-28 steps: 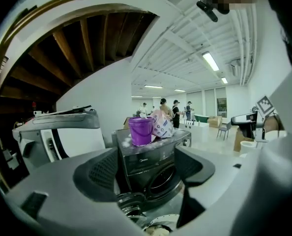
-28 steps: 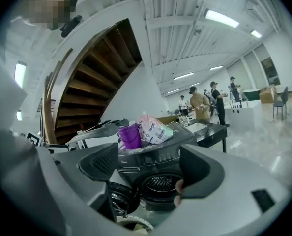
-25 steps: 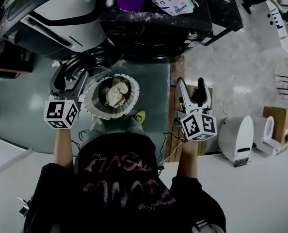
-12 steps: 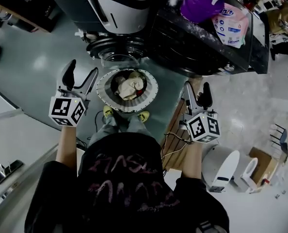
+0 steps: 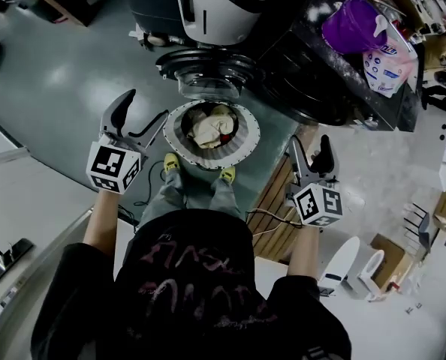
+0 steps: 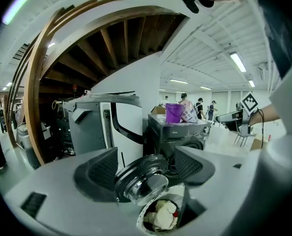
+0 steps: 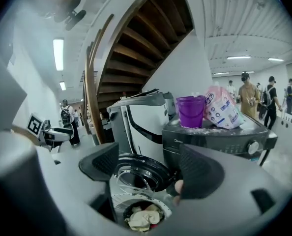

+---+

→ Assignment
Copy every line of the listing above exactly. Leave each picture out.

→ Answer to the exercise
-28 steps: 
-28 steps: 
-25 steps: 
-12 steps: 
+0 steps: 
+0 steps: 
+0 steps: 

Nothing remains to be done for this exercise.